Instructions to follow: Pictures in the records are to be omitted; everything else is copied exactly.

Task inputs:
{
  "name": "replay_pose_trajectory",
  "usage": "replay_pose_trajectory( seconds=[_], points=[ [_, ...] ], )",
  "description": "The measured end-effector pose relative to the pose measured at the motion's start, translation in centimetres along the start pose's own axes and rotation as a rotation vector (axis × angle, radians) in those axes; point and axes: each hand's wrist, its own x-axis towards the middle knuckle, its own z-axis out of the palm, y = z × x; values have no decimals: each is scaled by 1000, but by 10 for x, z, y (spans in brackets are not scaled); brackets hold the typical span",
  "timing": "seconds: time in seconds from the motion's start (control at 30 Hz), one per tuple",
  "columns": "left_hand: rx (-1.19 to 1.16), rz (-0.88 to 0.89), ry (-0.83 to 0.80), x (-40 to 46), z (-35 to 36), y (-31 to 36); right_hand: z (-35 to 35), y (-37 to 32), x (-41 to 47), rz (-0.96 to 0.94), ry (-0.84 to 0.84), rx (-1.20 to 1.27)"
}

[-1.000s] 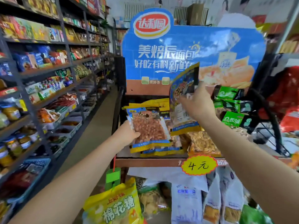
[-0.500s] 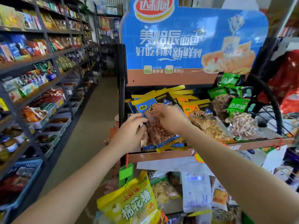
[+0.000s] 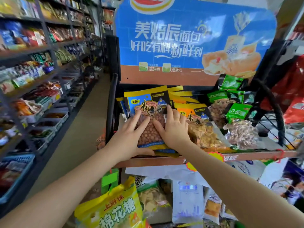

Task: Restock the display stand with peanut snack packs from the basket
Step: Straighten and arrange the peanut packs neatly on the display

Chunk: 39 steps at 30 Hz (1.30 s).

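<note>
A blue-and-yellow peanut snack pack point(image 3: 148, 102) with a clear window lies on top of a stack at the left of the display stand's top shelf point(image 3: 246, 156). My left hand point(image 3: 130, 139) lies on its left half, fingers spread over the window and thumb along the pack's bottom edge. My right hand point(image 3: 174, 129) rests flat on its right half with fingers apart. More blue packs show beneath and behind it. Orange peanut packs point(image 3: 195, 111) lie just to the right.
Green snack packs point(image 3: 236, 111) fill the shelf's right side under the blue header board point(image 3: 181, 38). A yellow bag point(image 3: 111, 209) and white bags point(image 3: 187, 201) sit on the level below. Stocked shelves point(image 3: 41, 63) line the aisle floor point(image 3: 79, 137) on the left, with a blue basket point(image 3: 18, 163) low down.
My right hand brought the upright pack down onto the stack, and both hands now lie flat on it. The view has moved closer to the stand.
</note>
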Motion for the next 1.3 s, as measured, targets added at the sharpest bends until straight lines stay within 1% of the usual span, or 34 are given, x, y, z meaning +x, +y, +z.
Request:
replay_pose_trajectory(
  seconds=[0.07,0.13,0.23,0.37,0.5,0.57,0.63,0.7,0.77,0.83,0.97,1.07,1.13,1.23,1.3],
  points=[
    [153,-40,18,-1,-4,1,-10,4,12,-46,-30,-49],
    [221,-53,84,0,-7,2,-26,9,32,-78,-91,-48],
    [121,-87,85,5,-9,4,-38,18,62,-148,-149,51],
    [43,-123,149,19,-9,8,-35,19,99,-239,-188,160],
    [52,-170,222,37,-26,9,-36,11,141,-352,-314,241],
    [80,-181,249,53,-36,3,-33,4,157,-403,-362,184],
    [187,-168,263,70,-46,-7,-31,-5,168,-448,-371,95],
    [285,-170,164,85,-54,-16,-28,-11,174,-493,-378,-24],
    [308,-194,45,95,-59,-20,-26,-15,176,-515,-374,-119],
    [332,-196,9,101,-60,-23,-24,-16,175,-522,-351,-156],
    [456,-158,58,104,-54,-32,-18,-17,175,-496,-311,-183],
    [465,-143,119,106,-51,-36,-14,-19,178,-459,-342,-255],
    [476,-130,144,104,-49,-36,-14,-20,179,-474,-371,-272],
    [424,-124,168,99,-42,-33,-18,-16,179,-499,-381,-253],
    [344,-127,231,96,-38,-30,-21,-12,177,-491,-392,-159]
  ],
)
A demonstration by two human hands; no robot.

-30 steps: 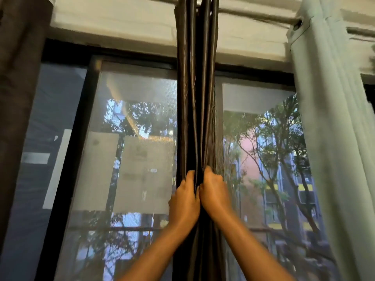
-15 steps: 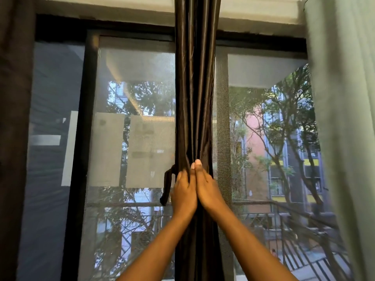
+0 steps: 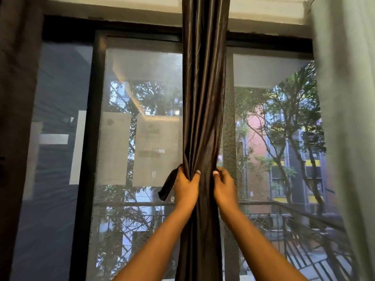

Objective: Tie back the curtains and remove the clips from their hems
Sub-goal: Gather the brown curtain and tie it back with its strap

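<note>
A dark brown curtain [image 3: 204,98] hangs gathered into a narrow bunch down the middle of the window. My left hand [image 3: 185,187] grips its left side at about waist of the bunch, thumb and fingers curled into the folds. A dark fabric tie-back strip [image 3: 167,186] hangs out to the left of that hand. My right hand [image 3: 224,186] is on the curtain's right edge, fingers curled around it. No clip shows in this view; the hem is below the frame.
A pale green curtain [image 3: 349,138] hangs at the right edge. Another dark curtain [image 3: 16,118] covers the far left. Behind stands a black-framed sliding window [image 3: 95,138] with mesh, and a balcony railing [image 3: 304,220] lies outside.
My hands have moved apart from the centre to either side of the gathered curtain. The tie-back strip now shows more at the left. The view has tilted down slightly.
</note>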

Worked solution:
{
  "name": "replay_pose_trajectory",
  "usage": "replay_pose_trajectory( seconds=[_], points=[ [_, ...] ], )",
  "description": "The measured end-effector pose relative to the pose measured at the motion's start, translation in centimetres along the start pose's own axes and rotation as a rotation vector (axis × angle, radians) in those axes; point and axes: each hand's wrist, its own x-axis towards the middle knuckle, its own z-axis out of the palm, y = z × x; values have no decimals: each is scaled by 1000, but by 10 for x, z, y (spans in brackets are not scaled); brackets hold the typical span",
  "timing": "seconds: time in seconds from the motion's start (control at 30 Hz), one per tuple",
  "columns": "left_hand: rx (-1.19 to 1.16), rz (-0.88 to 0.89), ry (-0.83 to 0.80), x (-40 to 46), z (-35 to 36), y (-31 to 36); right_hand: z (-35 to 35), y (-37 to 32), x (-41 to 47), rz (-0.96 to 0.94), ry (-0.84 to 0.84), rx (-1.20 to 1.27)"
}

[-1.000s] 
[-0.500s] 
[+0.000s] 

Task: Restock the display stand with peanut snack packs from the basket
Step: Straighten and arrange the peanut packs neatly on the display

Chunk: 39 steps at 30 Hz (1.30 s).

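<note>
A blue-and-yellow peanut snack pack point(image 3: 148, 102) with a clear window lies on top of a stack at the left of the display stand's top shelf point(image 3: 246, 156). My left hand point(image 3: 130, 139) lies on its left half, fingers spread over the window and thumb along the pack's bottom edge. My right hand point(image 3: 174, 129) rests flat on its right half with fingers apart. More blue packs show beneath and behind it. Orange peanut packs point(image 3: 195, 111) lie just to the right.
Green snack packs point(image 3: 236, 111) fill the shelf's right side under the blue header board point(image 3: 181, 38). A yellow bag point(image 3: 111, 209) and white bags point(image 3: 187, 201) sit on the level below. Stocked shelves point(image 3: 41, 63) line the aisle floor point(image 3: 79, 137) on the left, with a blue basket point(image 3: 18, 163) low down.
My right hand brought the upright pack down onto the stack, and both hands now lie flat on it. The view has moved closer to the stand.
</note>
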Motion for the next 1.3 s, as measured, targets added at the sharpest bends until straight lines stay within 1% of the usual span, or 34 are given, x, y, z meaning +x, +y, +z.
Request:
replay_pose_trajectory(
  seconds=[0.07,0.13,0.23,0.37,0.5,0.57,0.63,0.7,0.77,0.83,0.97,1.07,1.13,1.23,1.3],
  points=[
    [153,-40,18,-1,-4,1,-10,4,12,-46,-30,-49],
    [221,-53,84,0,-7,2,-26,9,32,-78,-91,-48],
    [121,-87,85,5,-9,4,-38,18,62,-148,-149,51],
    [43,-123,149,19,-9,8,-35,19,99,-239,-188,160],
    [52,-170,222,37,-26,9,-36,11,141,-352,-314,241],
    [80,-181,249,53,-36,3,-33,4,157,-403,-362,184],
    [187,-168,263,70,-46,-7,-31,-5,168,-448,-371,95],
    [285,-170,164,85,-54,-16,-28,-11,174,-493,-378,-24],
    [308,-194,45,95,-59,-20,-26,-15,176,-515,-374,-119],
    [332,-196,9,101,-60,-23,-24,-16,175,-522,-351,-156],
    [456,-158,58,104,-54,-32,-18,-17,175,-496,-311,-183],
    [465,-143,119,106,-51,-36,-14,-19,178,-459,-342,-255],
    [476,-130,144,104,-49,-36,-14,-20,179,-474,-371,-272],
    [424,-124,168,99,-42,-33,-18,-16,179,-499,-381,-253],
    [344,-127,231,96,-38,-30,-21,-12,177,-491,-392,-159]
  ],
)
A demonstration by two human hands; no robot.

-30 steps: 
-15 steps: 
+0 steps: 

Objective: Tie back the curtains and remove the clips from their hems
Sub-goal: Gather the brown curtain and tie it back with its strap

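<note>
A dark brown curtain [image 3: 204,98] hangs gathered into a narrow bunch down the middle of the window. My left hand [image 3: 185,187] grips its left side at about waist of the bunch, thumb and fingers curled into the folds. A dark fabric tie-back strip [image 3: 167,186] hangs out to the left of that hand. My right hand [image 3: 224,186] is on the curtain's right edge, fingers curled around it. No clip shows in this view; the hem is below the frame.
A pale green curtain [image 3: 349,138] hangs at the right edge. Another dark curtain [image 3: 16,118] covers the far left. Behind stands a black-framed sliding window [image 3: 95,138] with mesh, and a balcony railing [image 3: 304,220] lies outside.
My hands have moved apart from the centre to either side of the gathered curtain. The tie-back strip now shows more at the left. The view has tilted down slightly.
</note>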

That was the complete answer.